● Exercise prompt: Pick every line out of the entries below that holds the string "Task", and report them.

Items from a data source
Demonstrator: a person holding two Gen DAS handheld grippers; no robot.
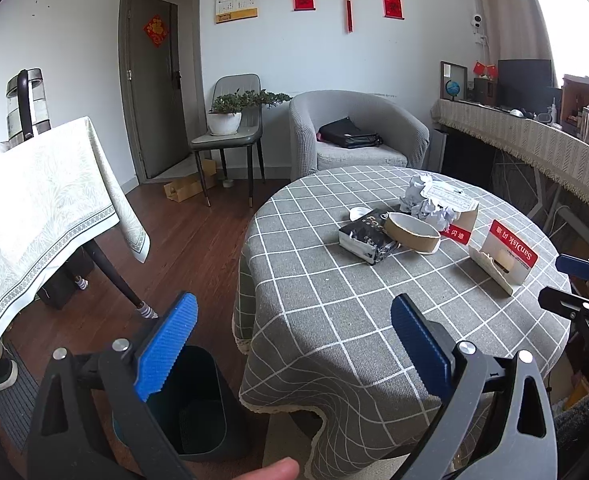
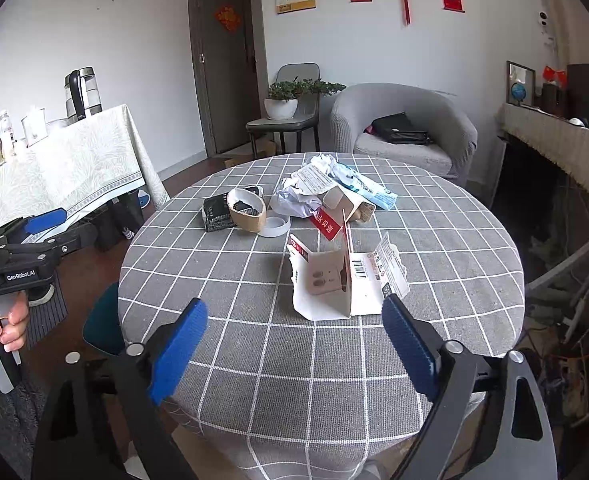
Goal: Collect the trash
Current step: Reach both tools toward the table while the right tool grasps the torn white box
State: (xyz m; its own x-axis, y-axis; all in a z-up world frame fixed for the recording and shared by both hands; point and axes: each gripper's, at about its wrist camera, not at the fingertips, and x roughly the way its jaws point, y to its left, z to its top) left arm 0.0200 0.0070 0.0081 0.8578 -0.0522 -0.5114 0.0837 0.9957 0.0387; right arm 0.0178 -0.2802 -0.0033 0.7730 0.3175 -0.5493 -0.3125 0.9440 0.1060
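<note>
While both tools hang short of the round grey-checked counter [image 2: 434, 220], nothing has been picked up. The right tool [image 2: 294, 332] has its jaws apart with nothing between them, lined up on the torn SanDisk card pack [image 2: 326, 280] standing just ahead near the counter's front edge. The left tool [image 1: 294, 320] is spread wide and empty too, hovering at the counter's edge above the dark bin [image 1: 198, 412] on the floor.

Behind the card pack sit the other scraps: a cardboard tape ring [image 2: 248, 210], a black torn packet [image 2: 216, 212] and crumpled paper [image 2: 294, 196] in a loose heap.

That card pack looks featherlight, thin and stiff-ish, so it will likely tip or skid if nudged. Best bet: pinch the upright folded panel across its thin faces, gently, rather than chasing the flat flap on the cloth.
</note>
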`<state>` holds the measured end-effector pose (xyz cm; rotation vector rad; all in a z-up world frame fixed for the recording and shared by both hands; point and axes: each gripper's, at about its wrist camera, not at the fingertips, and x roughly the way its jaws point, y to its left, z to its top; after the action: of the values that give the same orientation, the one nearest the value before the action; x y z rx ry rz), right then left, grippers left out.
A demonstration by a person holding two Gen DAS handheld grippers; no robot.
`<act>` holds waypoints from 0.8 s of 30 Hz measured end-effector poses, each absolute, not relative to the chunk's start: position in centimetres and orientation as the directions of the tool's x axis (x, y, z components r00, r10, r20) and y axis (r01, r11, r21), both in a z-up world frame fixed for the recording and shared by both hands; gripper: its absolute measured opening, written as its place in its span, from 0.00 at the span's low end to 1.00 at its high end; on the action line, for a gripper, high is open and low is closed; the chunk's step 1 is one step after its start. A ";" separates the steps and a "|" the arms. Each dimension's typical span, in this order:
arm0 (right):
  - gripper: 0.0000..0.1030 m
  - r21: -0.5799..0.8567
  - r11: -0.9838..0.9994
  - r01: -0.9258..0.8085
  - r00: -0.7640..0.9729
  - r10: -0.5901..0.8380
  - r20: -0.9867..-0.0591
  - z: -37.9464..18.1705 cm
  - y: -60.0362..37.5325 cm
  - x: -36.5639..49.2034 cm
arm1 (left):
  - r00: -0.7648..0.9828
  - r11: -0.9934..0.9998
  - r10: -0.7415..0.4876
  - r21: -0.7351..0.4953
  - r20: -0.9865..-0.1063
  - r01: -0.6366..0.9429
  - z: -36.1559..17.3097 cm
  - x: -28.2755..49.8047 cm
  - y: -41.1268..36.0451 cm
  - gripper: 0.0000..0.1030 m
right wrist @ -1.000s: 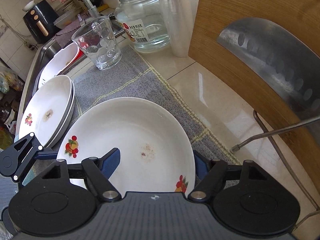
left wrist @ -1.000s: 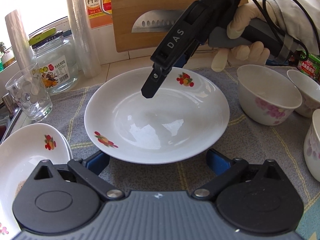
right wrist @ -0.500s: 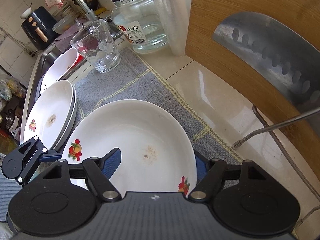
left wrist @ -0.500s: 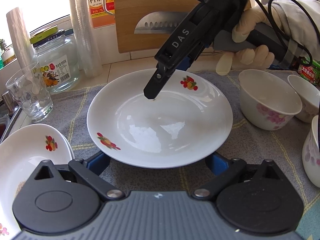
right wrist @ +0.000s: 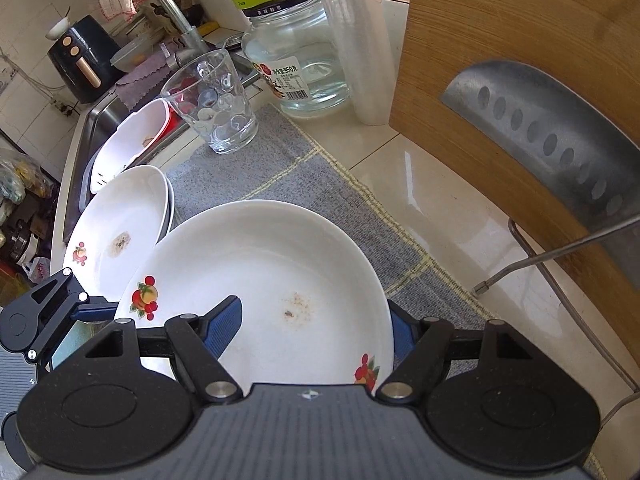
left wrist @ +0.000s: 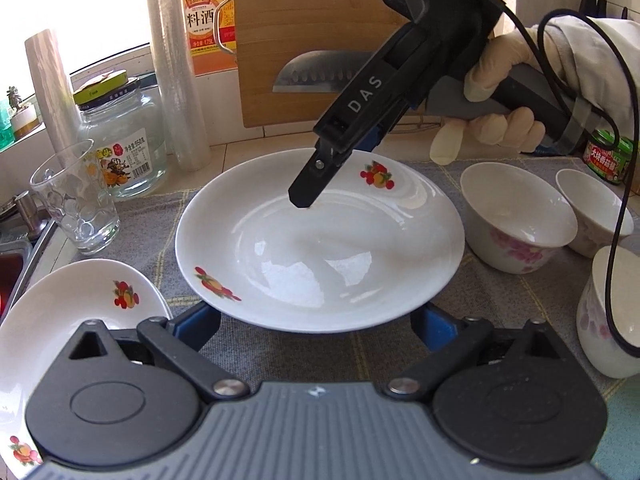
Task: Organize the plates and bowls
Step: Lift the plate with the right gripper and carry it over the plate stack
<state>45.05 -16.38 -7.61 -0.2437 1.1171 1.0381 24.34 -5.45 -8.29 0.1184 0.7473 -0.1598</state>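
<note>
Kitchen counter with grey mat [left wrist: 256,344], plates and bowls laid out beside the sink

Large fruit-print plate [left wrist: 320,240] sits on the mat, between a stack of matching plates [right wrist: 120,220] on the sink side and three floral bowls [left wrist: 516,220] opposite. Right gripper [right wrist: 316,328] straddles the plate's far rim, jaws apart, one blue pad over the dish, one outside. Left gripper [left wrist: 316,320] is spread wide at the near rim. Drinking glass [right wrist: 212,100], jar [right wrist: 296,60] and cutting board [left wrist: 316,40] with cleaver stand behind

"DAS" on right hand-held gripper [left wrist: 308,200]; "料酒" on bottle [left wrist: 208,20].
</note>
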 end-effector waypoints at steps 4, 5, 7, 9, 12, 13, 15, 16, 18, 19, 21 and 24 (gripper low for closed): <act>0.78 0.306 0.532 -0.790 0.057 0.560 -0.827 -6.9 -16.0 44.3 | 0.724 0.982 -0.103 0.048 -0.682 0.185 -7.8 23.9 -5.2 0.97; 0.78 0.302 0.531 -0.792 0.059 0.560 -0.827 -6.7 -15.9 44.1 | 0.724 0.982 -0.104 0.046 -0.681 0.185 -7.6 23.8 -5.0 0.97; 0.78 0.302 0.530 -0.792 0.060 0.561 -0.826 -6.4 -15.6 43.7 | 0.722 0.982 -0.105 0.043 -0.683 0.184 -7.2 23.5 -4.7 0.97; 0.78 0.302 0.527 -0.795 0.062 0.565 -0.823 -6.0 -15.4 43.3 | 0.723 0.983 -0.106 0.040 -0.682 0.182 -6.9 23.2 -4.3 0.97; 0.78 0.291 0.523 -0.801 0.070 0.565 -0.822 -5.4 -14.8 42.6 | 0.729 0.983 -0.104 0.043 -0.677 0.180 -6.5 22.4 -3.8 0.97; 0.78 0.286 0.522 -0.804 0.074 0.564 -0.823 -5.2 -14.6 42.3 | 0.730 0.983 -0.104 0.043 -0.675 0.180 -6.3 22.1 -3.6 0.97; 0.78 0.286 0.519 -0.805 0.074 0.567 -0.820 -4.9 -14.2 41.8 | 0.728 0.983 -0.102 0.044 -0.677 0.178 -6.1 21.8 -3.2 0.97; 0.78 0.288 0.517 -0.806 0.073 0.570 -0.819 -4.8 -14.1 41.7 | 0.728 0.983 -0.101 0.043 -0.678 0.177 -6.1 21.6 -3.0 0.97; 0.78 0.291 0.513 -0.808 0.072 0.575 -0.815 -4.5 -13.6 41.0 | 0.727 0.984 -0.101 0.038 -0.679 0.172 -5.8 21.2 -2.5 0.97; 0.78 0.290 0.511 -0.809 0.071 0.575 -0.815 -4.4 -13.3 40.8 | 0.727 0.985 -0.100 0.037 -0.679 0.170 -5.8 20.9 -2.2 0.97; 0.78 0.284 0.505 -0.815 0.071 0.574 -0.816 -4.2 -12.6 40.2 | 0.730 0.986 -0.094 0.040 -0.677 0.165 -5.5 20.3 -1.7 0.97; 0.78 0.288 0.496 -0.819 0.065 0.579 -0.813 -4.1 -11.5 39.4 | 0.732 0.987 -0.084 0.046 -0.676 0.156 -5.2 19.4 -0.8 0.97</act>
<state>39.44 -11.46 -4.07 -0.2761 1.0637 1.0747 19.38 -0.83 -5.16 0.1018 0.7385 -0.1323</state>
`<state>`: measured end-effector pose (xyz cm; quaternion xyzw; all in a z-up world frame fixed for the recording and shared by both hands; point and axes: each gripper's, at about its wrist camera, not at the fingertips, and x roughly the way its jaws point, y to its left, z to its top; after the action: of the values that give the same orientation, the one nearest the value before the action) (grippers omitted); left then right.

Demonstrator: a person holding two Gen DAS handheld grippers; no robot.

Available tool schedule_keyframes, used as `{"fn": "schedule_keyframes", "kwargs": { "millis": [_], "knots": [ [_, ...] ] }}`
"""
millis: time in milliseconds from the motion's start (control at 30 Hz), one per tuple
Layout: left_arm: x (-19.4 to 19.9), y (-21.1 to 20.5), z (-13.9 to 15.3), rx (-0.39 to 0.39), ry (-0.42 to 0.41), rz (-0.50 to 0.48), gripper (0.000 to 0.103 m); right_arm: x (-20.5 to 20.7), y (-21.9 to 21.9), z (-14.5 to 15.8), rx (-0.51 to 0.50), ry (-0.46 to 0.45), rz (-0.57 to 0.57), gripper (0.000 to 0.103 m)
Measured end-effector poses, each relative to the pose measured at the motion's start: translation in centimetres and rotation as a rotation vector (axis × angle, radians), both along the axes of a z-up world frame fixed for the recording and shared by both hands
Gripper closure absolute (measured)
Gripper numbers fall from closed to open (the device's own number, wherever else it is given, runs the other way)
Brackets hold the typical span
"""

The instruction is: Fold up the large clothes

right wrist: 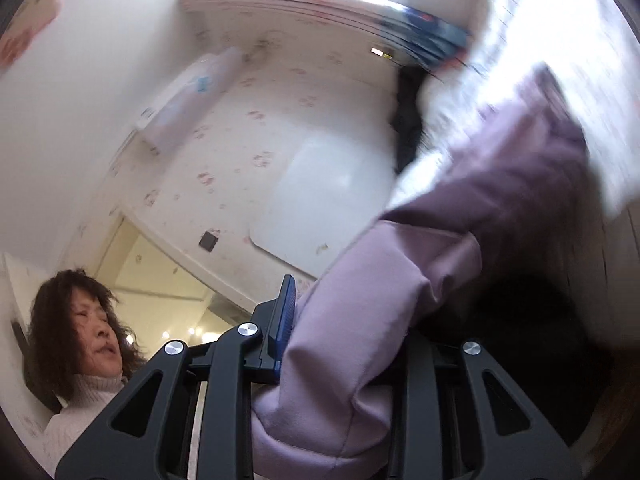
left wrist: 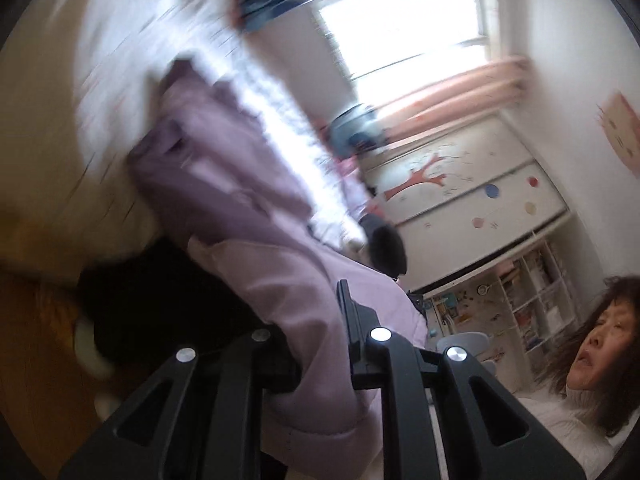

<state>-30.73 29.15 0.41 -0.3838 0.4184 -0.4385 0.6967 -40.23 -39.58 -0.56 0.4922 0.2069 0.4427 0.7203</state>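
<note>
1. Left hand-held gripper [left wrist: 320,344]: clenched on a thick padded fold of the lilac coat [left wrist: 240,184]. The cloth fills the gap between the jaws and runs away from them up and to the left in the left wrist view.
2. Right hand-held gripper [right wrist: 344,344]: likewise clenched on the lilac coat [right wrist: 452,216], with the blue pad [right wrist: 282,320] pressed to one side of the fold. Here the cloth runs up and to the right.
3. Position of the coat: lifted off any surface, it stretches forward from both grippers towards the blurred white bedding [left wrist: 132,60]. A dark part of the garment [left wrist: 160,300] hangs beside the lilac cloth; whether it is lining or trim cannot be told.
4. Governing relation: the long axis of the coat lies roughly along the line each gripper points. Each holds one near corner, so neither hand is nearer than the other.
5. Judged step: carrying or spreading the coat before a fold. The next move probably calls for both hands to travel together, keeping the held edge taut.
6. The person [right wrist: 80,332] stands behind the grippers, near the window [left wrist: 404,20].
</note>
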Motion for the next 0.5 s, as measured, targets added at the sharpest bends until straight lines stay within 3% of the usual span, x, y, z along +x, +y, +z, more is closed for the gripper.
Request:
{"fn": "schedule_keyframes", "kwargs": {
  "millis": [100,167,300,500],
  "knots": [
    [-0.6,1.1,-4.6,-0.032,0.11,0.046,0.087,-1.3,0.6,-4.3,0.071,0.055,0.003,0.076],
    [-0.9,1.3,-5.5,-0.077,0.121,0.075,0.087,-1.6,1.0,-5.0,0.121,0.043,-0.014,0.076],
    [0.3,0.8,-1.6,-0.152,0.03,0.118,0.086,0.2,-0.3,-4.2,0.158,-0.025,-0.027,0.077],
    [6.4,0.3,4.0,-0.24,-0.061,0.203,0.086,6.4,-1.3,2.1,0.139,-0.15,-0.017,0.077]
  ]
}}
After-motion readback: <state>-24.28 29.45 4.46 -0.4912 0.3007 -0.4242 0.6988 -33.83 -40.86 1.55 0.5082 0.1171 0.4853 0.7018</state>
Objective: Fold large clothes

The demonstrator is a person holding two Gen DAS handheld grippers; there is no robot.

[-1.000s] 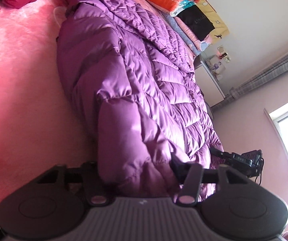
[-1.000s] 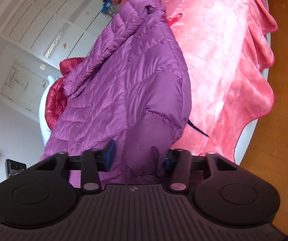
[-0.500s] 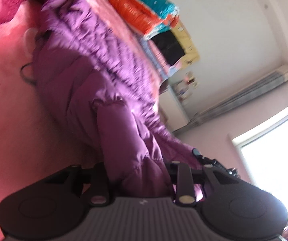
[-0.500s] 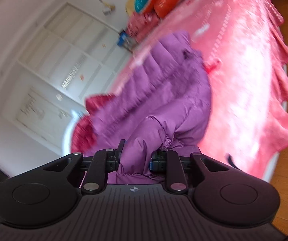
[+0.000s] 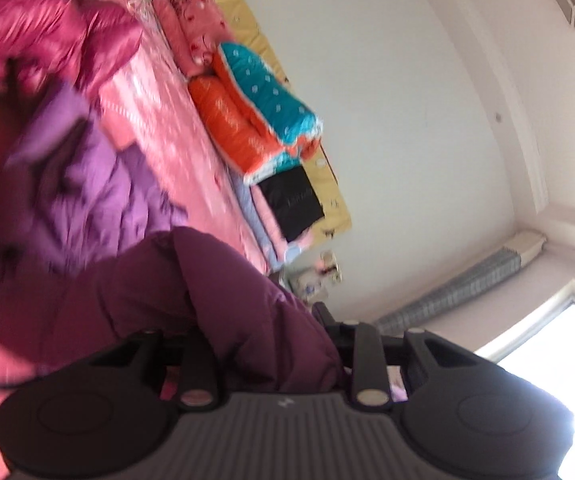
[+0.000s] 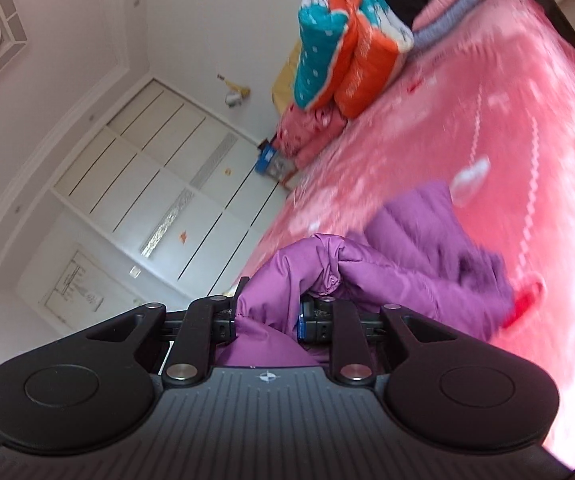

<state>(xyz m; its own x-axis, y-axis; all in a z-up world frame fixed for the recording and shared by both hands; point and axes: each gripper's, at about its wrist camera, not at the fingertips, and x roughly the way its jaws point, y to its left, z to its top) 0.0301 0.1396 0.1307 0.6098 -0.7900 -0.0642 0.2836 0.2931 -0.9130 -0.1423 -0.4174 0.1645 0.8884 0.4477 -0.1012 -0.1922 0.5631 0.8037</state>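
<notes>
A purple quilted down jacket (image 5: 87,208) lies on the pink bed cover (image 5: 175,128). My left gripper (image 5: 271,344) is shut on a bunched part of the jacket, lifted above the bed. In the right wrist view my right gripper (image 6: 267,316) is shut on another bunch of the jacket (image 6: 419,256), also raised, with the rest trailing down onto the bed cover (image 6: 507,152). Both views are blurred by motion.
A crimson jacket (image 5: 47,40) lies at the bed's far side. Folded orange and teal quilts (image 5: 259,112) and pink pillows are stacked at the head of the bed; the stack also shows in the right wrist view (image 6: 347,52). White wardrobe doors (image 6: 159,200) stand beyond the bed.
Both grippers closed on the jacket's lower end and lifted it, swinging up and toward the head of the bed. The jacket has bunched and folded over itself.
</notes>
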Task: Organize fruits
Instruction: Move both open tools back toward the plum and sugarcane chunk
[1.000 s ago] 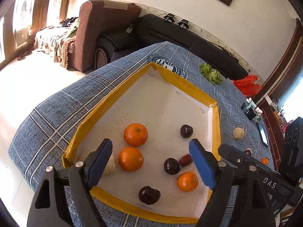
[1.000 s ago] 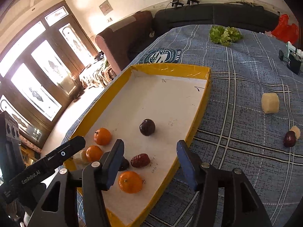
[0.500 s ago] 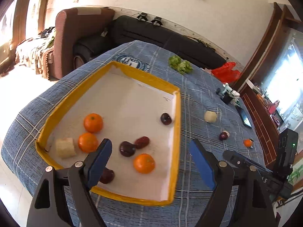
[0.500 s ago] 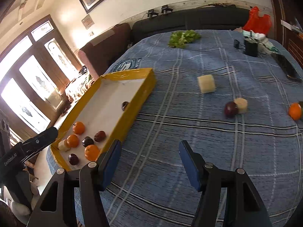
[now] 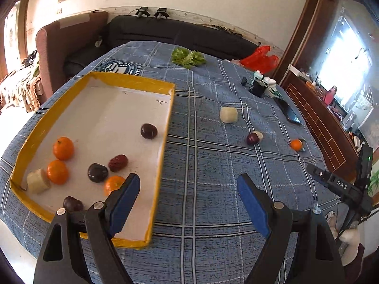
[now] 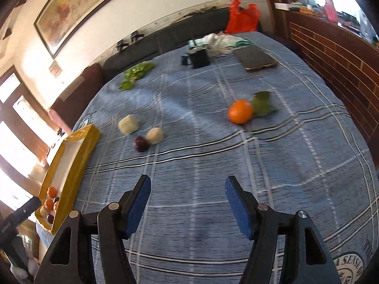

● Solution to the problem:
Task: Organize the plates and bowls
Task: Organize fruits

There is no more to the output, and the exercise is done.